Ve ben son noktayı koydum:
"Ama siz bunları söyleseniz de bu insanlar size değil Tayyip'e inanırlar çünkü o hepsinin evine gidiyor, mahallerindeki camiide namaz kılıyor, onlara erzak gönderiyor, Kuran gönderiyor falan... Çünkü O, Muhammed Mustafa'nın, Kemal Mustafa'dan daha çok sevildiğini biliyor... Çünkü sağ ve sol merkez partiler Atatürk'ü o kadar çok isitismar ettiler ki halk gına geldi"...

Ve Çatalca'ya gittik...
Cılız ve heyecansız bir kalabalık...
Tansu Hanım, İstanbul müstafi il başkanı ve milletvekili Celâl Adan'dan öğrendiği ne kadar "dini ve milli" motifli konuşma varsa hepsini yaptı...
Ama inandırıcı olamadı...
Tayyip Erdoğan aynı şeyleri söylediğinde yer yerinden oynadı...

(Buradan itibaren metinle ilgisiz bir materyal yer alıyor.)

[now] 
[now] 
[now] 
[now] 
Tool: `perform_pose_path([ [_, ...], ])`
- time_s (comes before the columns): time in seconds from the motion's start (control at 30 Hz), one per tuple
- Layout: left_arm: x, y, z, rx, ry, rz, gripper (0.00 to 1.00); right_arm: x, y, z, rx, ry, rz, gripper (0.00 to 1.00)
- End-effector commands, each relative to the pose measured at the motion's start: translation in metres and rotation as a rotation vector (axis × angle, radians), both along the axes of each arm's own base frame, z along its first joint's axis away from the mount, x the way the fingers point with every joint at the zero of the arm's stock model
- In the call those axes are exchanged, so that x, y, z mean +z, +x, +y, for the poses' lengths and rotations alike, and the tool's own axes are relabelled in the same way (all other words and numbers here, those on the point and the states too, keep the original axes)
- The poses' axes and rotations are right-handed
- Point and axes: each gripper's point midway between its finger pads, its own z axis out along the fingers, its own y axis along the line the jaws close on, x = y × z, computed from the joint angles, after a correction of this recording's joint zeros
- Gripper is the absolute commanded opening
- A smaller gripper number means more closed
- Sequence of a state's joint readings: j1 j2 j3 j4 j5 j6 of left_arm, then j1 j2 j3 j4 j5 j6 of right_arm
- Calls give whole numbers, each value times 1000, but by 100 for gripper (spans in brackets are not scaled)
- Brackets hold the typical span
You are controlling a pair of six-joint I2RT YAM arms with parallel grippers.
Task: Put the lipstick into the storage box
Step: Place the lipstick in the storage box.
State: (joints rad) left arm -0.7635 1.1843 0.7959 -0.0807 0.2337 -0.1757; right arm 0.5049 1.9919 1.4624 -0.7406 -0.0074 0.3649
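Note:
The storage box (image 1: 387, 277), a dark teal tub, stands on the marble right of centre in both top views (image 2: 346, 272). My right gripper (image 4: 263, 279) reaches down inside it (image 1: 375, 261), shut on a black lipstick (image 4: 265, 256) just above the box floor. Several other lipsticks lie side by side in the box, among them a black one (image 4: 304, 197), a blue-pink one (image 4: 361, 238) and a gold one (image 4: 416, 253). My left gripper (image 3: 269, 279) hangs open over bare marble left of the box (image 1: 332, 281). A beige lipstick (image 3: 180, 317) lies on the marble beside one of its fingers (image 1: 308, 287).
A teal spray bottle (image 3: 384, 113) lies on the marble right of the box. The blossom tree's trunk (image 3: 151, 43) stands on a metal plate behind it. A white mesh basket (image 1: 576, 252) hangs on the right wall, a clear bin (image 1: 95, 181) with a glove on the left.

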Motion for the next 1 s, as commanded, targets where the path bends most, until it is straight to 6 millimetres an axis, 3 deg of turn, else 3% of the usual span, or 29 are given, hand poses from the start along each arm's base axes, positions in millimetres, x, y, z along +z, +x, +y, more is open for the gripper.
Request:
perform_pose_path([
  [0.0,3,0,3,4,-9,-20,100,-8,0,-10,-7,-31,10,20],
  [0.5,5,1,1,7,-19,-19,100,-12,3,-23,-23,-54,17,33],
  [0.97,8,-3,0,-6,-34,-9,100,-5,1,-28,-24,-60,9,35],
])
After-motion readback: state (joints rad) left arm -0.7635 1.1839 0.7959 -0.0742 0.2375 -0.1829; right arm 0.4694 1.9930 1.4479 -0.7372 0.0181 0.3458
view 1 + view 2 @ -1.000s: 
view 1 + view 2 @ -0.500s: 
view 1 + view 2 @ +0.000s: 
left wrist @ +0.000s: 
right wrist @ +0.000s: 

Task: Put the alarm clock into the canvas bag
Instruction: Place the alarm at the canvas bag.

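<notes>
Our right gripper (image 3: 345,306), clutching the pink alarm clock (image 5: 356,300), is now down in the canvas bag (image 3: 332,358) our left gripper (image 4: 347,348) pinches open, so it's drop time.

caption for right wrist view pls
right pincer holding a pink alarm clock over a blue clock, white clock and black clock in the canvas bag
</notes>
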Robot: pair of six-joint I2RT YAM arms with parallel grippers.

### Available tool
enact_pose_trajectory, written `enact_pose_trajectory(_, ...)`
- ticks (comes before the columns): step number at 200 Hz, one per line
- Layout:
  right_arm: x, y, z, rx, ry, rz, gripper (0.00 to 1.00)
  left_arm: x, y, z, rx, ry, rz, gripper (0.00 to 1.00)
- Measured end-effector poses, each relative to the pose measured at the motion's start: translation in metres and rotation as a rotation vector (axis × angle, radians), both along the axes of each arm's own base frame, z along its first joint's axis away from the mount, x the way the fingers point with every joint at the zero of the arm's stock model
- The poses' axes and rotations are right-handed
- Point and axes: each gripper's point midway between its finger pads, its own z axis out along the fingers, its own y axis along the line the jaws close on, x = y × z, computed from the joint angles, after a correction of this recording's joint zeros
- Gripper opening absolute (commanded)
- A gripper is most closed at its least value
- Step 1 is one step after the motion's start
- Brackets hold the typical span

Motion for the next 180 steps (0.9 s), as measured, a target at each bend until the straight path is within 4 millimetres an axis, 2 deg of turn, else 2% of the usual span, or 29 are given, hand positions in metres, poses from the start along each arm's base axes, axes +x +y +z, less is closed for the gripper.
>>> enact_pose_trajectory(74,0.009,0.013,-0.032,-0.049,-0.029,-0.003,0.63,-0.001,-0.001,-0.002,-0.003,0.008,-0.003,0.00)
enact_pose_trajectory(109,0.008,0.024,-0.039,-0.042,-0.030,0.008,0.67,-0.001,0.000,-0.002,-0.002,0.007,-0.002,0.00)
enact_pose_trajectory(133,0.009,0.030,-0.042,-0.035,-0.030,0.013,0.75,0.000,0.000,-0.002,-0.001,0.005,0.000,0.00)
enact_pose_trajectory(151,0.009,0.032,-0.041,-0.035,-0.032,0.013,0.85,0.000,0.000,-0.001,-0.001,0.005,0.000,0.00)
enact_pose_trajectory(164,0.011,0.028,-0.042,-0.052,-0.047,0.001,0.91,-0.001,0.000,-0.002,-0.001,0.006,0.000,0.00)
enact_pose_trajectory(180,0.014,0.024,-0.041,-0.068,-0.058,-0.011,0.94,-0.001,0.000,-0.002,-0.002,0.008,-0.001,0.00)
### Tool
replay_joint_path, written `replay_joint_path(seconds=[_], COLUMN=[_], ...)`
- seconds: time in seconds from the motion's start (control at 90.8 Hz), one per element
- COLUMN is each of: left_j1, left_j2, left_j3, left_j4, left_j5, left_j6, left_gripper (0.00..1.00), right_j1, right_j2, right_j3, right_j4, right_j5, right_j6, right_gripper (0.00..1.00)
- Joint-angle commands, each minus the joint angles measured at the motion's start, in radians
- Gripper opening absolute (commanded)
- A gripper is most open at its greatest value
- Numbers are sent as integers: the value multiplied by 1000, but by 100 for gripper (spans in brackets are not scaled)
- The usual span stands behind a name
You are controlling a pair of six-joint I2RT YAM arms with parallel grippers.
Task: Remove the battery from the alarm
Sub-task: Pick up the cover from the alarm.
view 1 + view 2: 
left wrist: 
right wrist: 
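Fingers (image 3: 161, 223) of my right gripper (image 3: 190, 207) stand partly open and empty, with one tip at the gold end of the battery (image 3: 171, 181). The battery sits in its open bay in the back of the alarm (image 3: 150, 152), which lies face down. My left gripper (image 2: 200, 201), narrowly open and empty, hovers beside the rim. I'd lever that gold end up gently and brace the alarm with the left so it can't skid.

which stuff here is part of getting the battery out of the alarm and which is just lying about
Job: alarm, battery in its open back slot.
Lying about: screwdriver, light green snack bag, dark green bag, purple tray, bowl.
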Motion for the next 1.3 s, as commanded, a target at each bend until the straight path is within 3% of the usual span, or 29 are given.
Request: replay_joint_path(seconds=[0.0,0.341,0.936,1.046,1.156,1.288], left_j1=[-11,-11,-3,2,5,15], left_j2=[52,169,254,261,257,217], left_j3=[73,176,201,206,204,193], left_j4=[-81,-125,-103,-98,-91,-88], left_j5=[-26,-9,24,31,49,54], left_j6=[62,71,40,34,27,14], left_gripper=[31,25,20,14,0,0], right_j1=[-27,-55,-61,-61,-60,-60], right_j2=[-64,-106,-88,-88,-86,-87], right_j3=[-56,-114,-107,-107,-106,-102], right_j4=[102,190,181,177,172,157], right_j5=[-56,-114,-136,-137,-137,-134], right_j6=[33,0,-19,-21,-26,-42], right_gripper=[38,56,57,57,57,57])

Emre Aköz'ün "Atatürk düşmanlığı"nın "zirve" yaptığı nı okurken hatırladım o günleri...
Ve şimdi de diyorum ki...
CHP, büyük şehirleri gecekondulaştırarak ve köylüleştirerek, dinci ve mazlumu oynayan bir partiye oy deposu haline getirmişti...
Şimdi de Ak Parti Hükümeti, "yaşanılır" hale getirdiği bütün büyük şehir varoşlarının ileride merkez sol partilerin oy deposu olacağının farkında...
Şimdiden tedbir alıyor...
Yani, kendilerini iktidar yapanların düştüğü çukura gömülmek istemiyor...
O rakiplerini gömerek yürümek istiyor...
Bitaraf olanların bertaraf olacağını söyleyişinin altında işte bu frenleyemediği ihtirası yatıyor...


Ecevit ve Erdoğan

Dünya bu çelişkilerle dolu işte...
Fukara Çiçeron ileride çok zenginlerin ve asillerin sözcüsü olmuştu; varlıklı ve asil Sergius Katilina ise fukaraların önderi...
Fukara Çiçeron'un yanlarında yer aldığı varlıklı asiller, fukaraları peşine takan asil Katilina'yı bir savaş meydanında öldürdüler...

Ne demek mi istiyorum?..
Söyleyeyim...
20. yüzyılın sonlarında fukara bir çocukluk geçiren; ilk gençliği ve ilerleyen yıllarda, banyosu, mutfağı bile olmayan kaçak bir gecekonduda geçen yoksul uzun yıllardan sonra İstanbul belediye başkanı olan Erdoğan, bugün Dünyanın en varlıklı ilk on başbakanından biri...
Amerika'da burslu bir öğrenci olan oğlu tarafından satın alınan "milyon dolarlık" bir villâda oturuyor...
O bir Çiçeron yani...

19. yüzyıl sonunda o dönemin şartlarında Selânik'te son derecede modern, 2 katlı, banyosu ve tuvaleti bahçede değil içeride olan, banyo ve mutfağında suyun musluklardan aktığı bir evde doğan Mustafa Kemal ise Sergius Katilina...
Mustafa Kemal
'e düşman olan Emre ve bazılarının göremedikleri işte bu...
Dünya ve insanoğlu da işte böyle bir şey...
Atatürk sayesinde bugün çağdaşlığın keyfini yaşayanlar Atatürk düşmanıdır...
Atatürk'ü eleştirerek büyüyenler ise arkalarında Atatürk fotoğrafıyla iş yaparlar...
Köy çocuğu Demirel  "Çoban Sülü" ünvanıyla egemen kapitalistlerin başbakanı olur, bir profesör ve ressamın oğlu "Kentli Ecevit" ise fukaraların...

Tansu Hanım
mı?..
Yalıdan gelip girdi siyasetin içine gecekondudan değil...
Yani "Dişi Katilina" diyebiliriz...
Samimiyetle bir şeyler yapmak istedi ama yapamadı, yapamazdı...
Çünkü varlıklı bir başbakanın zenginler adına çalışacağı düşüncesi esastır Türk halkında...
Bunu bilen egemenler, fukaraların oylarıyla gelmiş fukara birinin başbakan olup, o zavallı insanları kontrol ederek kendi istediklerini yapmasını tercih ederler...
Tıpkı Irak operasyonundan önce ABD'nin, Müslüman bir Başbakan yönetimini, Laik Ecevit yönetimine tercih ettiği gibi...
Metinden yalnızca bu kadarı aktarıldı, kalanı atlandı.